== WHAT IS REQUIRED ==
All lines holding the word "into" are to be copied from the records beneath.

== DATASET RECORDS ==
┄┄┄┄┄┄

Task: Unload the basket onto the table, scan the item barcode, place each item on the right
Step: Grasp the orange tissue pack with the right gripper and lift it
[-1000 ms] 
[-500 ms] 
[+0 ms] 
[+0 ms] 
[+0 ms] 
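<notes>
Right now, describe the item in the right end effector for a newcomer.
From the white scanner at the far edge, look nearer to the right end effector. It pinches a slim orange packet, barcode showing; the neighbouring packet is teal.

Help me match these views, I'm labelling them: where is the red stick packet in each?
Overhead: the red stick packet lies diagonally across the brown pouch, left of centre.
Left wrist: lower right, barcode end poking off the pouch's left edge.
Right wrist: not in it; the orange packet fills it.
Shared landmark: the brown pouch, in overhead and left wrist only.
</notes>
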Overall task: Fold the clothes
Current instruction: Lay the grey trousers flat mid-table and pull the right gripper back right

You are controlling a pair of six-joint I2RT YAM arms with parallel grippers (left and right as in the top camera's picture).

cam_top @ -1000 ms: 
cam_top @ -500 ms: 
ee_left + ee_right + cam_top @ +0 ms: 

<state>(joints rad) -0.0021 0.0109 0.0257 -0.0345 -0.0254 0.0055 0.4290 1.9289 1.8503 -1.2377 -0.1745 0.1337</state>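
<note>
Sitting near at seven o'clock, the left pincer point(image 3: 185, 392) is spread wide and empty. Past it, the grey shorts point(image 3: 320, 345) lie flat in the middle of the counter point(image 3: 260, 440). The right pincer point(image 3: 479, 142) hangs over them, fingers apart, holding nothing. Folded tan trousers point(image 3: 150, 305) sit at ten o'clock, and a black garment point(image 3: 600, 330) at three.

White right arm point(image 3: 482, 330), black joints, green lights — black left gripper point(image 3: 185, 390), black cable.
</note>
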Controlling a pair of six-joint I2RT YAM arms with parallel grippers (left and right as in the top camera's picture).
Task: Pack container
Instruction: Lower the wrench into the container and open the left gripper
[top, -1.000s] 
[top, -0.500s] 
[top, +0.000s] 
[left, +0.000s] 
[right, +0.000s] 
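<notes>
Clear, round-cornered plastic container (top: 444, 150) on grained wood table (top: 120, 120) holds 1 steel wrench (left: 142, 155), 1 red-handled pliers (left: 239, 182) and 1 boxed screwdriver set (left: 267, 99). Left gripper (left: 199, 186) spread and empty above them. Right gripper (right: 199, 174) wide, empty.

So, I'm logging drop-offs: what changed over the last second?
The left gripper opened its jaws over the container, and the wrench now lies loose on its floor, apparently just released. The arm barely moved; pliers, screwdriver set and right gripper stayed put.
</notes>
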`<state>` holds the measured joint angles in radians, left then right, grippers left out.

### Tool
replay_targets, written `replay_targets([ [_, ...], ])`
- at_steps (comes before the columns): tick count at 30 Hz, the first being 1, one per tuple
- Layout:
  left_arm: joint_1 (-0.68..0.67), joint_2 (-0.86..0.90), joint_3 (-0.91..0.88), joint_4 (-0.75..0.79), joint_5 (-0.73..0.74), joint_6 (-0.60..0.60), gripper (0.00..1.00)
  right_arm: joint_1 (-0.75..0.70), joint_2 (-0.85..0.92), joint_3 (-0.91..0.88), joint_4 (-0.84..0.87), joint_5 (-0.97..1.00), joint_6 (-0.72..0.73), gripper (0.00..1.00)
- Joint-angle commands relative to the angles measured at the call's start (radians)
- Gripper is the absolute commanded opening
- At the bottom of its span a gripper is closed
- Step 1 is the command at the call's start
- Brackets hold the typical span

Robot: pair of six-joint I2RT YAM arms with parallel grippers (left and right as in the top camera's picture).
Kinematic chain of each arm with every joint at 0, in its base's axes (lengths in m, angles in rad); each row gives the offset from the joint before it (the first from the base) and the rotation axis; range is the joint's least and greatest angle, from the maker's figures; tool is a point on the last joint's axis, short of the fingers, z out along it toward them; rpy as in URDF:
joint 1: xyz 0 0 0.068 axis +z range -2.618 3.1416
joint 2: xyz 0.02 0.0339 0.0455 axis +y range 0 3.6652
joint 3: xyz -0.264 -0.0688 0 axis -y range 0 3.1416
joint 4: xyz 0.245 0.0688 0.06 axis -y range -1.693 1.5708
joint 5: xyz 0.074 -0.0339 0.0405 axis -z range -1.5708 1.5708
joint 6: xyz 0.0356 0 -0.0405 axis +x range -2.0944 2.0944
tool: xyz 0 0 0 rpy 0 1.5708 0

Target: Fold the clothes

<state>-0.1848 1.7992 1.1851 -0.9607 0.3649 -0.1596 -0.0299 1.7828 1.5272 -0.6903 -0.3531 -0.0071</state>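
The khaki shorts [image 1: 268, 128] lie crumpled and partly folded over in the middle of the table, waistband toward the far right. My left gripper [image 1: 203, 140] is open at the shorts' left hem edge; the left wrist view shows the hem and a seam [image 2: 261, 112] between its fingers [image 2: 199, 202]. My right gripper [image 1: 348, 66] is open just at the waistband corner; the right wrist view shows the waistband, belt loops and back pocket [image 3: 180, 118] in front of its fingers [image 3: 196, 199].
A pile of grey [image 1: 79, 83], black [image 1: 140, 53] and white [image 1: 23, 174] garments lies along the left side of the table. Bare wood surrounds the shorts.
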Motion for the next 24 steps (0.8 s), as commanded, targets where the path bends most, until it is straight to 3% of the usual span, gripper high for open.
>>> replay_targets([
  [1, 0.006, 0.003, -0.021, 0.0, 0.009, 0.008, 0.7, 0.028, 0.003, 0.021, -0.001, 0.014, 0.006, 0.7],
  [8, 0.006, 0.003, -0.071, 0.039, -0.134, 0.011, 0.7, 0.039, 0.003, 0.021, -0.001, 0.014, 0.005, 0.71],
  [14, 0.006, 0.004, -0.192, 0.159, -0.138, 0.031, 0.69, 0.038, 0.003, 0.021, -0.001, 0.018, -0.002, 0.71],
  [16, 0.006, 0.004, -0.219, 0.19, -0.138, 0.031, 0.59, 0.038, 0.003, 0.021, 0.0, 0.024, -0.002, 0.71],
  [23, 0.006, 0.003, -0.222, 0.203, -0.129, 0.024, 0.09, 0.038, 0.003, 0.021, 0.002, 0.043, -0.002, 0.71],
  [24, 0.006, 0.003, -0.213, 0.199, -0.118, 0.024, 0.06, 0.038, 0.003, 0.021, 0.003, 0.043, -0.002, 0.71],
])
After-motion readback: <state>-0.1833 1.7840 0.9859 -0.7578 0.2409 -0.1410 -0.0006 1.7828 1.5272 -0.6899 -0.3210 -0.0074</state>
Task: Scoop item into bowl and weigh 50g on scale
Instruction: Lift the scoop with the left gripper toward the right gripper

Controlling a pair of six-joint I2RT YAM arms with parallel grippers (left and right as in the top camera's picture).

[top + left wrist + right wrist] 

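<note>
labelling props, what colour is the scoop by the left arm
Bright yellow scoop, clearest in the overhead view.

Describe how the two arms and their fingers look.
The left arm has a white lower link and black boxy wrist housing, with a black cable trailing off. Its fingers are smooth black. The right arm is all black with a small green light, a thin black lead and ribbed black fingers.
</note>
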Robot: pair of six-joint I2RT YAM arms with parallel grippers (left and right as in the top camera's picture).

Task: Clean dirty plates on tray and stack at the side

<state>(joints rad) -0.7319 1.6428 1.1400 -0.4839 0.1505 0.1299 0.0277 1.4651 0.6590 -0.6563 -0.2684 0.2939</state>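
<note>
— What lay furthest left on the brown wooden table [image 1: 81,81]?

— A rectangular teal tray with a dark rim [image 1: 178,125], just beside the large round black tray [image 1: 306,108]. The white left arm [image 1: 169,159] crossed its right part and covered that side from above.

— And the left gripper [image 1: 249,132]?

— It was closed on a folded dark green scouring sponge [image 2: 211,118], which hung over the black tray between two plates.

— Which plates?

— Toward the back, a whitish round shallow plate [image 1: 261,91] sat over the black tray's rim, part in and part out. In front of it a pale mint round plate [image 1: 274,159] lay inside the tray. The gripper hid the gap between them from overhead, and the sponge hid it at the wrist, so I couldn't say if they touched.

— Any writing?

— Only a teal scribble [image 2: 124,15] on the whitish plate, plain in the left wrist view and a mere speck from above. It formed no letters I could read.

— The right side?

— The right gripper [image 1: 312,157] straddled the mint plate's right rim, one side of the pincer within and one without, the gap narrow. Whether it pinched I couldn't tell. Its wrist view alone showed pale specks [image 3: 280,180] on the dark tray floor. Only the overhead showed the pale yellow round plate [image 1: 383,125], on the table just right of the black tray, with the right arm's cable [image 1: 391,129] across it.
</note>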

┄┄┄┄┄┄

== TASK RESULT ==
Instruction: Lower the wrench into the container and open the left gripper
Task: Scoop item into bowl and weigh 50g on scale

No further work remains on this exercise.